Relator also cites Patient 9, from 2009, as evidence of additional false claims submitted by the Retreat. The Complaint contends that Patient 9's ledger shows that the Retreat was paid more for the service than it had agreed to accept as payment; however, it does not demonstrate what the agreed-upon rate was or the source of this information. ¶ 145. Furthermore, the Complaint's description of this episode is inconsistent. It states that the Retreat had "agreed by contract" with the government payer to charge a lower rate for room and board to Patient 9, but two paragraphs earlier states that the episode in question involves a payment where there was "not a pre-existing contract for services" between the Retreat and the payer. ¶ 143 (emphasis added). It then concludes that the patient must have been overcharged, resulting in false claims.
Finally, Relator contends that such overpayments are regularly received because when the Retreat receives a partially paid claim from a government program, it recodes and resubmits all charges as a full claim, resulting in duplicate payments for the same services. ¶ 101.

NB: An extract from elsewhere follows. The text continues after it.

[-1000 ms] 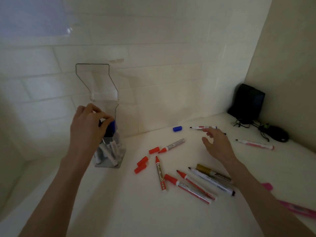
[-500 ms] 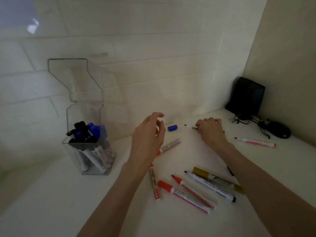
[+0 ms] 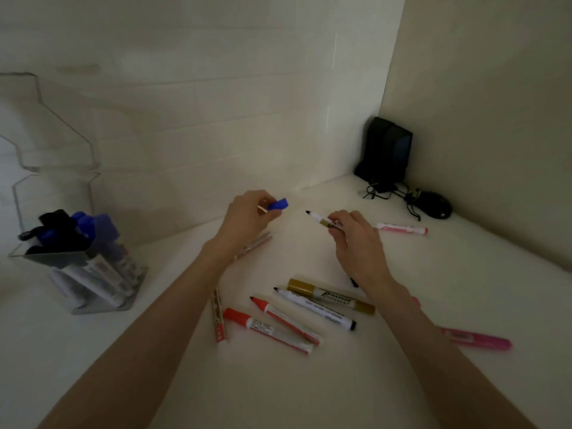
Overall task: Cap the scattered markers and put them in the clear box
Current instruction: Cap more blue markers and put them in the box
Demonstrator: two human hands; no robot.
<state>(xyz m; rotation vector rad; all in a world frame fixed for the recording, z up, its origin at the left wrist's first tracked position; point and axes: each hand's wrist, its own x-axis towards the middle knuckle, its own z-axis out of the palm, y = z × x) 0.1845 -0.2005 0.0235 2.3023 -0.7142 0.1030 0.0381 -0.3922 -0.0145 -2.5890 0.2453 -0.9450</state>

The Complaint also posits that the use of Code 21 renders the quarterly and annual balance reports submitted to Medicare and Medicaid inaccurate. It states that all of the quarterly credit balance reports the Retreat is required to submit to the government programs have "omitted, with knowledge and intent to defraud, overpayments due and payable to government health care benefit plan payers." ¶ 174. The Complaint further states that "on further information and belief," each of these forms was signed by representatives of the Retreat "with knowledge of the falsity and with an intent to conceal the existence of overpayments due and payable to government health care benefit plan payers." ¶ 175. However, it does not cite any specific balance reports or any specific inaccuracies contained therein to support this assertion.
Relator filed this FCA action on April 12, 2013, alleging that for the years 2003 through 2012, the Retreat has knowingly or recklessly concealed the existence of overpayments due and payable to Medicare and State Medicaid programs totaling up to $11 million. The FCA Complaint contains three counts: (1) for presenting false or fraudulent claims under 31 U.S.C. § 3729(a)(1)(A); (2) for making false records or statements for the purpose of obtaining payment of false claims under 31 U.S.C. § 3729(a)(1)(B); (3) for making false records or statements with the purpose of concealing, avoiding, or decreasing an obligation to pay or transmit money or property under 31 U.S.C. § 3729(a)(1)(G).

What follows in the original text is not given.